Plany związane z budową zmieniały się, to prawda. Naszym marzeniem był wspaniały, duży szpital dziecięcy, wybudowany na bazie starego. Tak, kosztem 3 milionów złotych powstał projekt takiego właśnie nowego szpitala dziecięcego. I wtedy przyszedł kryzys. Drastycznie spadły dochody województwa. Stanęliśmy przed dylematem – znów odkładać budowę na bliżej nieokreśloną przyszłość, gdy będzie nas stać na realizację marzeń, czy zdecydować się na ograniczenie planów, tak by mócprzekształcić je w rzeczywistość? Łatwo jest krytykować, że ktoś zrobił krok w tył. Trudniej jest podjąć decyzję, gdy staje się przed taką alternatywą;gdy nie ma idealnych rozwiązań. Gdy realizacja planów według starych założeń oznaczałaby finansową katastrofę. Czym się taka nieodpowiedzialna, populistyczna polityka kończy, na własnej skórze przekonują się właśnie – w innej rzecz jasna skali – obywatele Grecji.

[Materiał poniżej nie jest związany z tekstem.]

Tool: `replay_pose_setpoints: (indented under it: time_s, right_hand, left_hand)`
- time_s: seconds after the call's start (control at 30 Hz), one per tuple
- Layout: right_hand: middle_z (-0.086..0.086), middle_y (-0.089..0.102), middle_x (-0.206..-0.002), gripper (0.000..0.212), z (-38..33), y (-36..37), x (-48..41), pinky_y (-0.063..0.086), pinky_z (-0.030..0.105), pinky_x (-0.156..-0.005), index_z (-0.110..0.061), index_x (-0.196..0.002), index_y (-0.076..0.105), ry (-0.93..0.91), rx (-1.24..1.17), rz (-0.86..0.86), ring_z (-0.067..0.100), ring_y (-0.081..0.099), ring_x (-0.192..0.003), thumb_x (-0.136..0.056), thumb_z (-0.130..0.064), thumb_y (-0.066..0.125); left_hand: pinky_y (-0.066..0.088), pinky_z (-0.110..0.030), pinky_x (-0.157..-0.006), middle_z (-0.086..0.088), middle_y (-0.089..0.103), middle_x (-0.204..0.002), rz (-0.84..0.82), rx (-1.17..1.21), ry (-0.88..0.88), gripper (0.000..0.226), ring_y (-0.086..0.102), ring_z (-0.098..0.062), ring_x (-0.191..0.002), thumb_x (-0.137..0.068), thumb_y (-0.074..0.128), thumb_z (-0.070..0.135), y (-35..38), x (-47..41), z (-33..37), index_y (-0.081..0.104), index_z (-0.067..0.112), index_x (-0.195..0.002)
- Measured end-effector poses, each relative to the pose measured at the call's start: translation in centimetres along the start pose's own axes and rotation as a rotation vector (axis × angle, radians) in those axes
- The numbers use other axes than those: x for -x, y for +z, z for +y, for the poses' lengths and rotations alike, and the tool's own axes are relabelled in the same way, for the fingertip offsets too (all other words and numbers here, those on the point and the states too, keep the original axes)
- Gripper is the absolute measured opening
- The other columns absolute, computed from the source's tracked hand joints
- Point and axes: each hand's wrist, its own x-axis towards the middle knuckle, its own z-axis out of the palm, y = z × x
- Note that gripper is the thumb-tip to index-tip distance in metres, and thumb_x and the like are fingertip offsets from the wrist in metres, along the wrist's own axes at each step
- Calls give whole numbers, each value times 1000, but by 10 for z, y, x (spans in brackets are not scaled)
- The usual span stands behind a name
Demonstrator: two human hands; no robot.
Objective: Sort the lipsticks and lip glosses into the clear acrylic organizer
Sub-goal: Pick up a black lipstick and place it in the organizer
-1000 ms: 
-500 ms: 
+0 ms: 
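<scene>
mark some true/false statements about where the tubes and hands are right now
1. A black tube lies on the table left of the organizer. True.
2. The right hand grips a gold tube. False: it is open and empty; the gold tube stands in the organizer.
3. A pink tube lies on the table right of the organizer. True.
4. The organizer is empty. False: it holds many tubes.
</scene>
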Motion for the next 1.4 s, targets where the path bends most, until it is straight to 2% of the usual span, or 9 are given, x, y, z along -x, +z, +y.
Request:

Może się to komuś podobać lub nie, ale „tak krawiec kraje, jak mu materii staje”. Zarząd Województwa podjął decyzję o budowie pawilonu pediatrycznego na kieleckim Czarnowie, na działce Wojewódzkiego Szpitala Zespolonego. Uważam, że była to decyzja słuszna. Wybudowaliśmy mniejszy szpitalik niż ten, o którym marzyliśmy. Ale stworzyliśmy naprawdę dobre warunki do leczenia dzieci. Mamy nowoczesny budynek, który został wyposażony w nowy sprzęt i najnowocześniejsze urządzenia medyczne. Być może były lub są jakieś niedociągnięcia. Pewnie są sprawy, które można było załatwić lepiej. Zawsze tak jest. Bo tylko ten, kto nic nie robi, nie popełnia błędów. Jeśli wskazujemy błędy innych, to uderzmy się także we własne piersi (dotyczy to również pana radnego Kozy, który tak chętnie rozlicza nas z niewykorzystanego projektu za 3 mln zł – a co z wydanymi przez miasto Kielce 200 milionami na grunty pod lotnisko w Obicach, panie radny? Może raczej zająłby się Pan rozliczeniem tej inwestycji?).
Fakty są następujące: Po 20 sierpnia mali pacjenci będą przenoszeni do nowego budynku. Radykalnie poprawią się warunki leczenia dzieci i nawet jeśli dzisiaj sytuacja ta rodzi stres i niepokoje, to przecież poprawią się także warunki pracy personelu. Chcemy stworzyć jak najlepszą formułę funkcjonowania szpitala. Także z myślą o pracownikach. Ale również z myślą o bazie klinicznej dla uruchamianych w Kielcach studiów medycznych. Efekt pracy ostatnich lat jest więc niezaprzeczalny: Świętokrzyskie w końcu ma nowoczesną pediatrię. Żadne narzekania i obliczone na doraźny efekt oświadczenia lokalnych polityków tego nie przekreślą.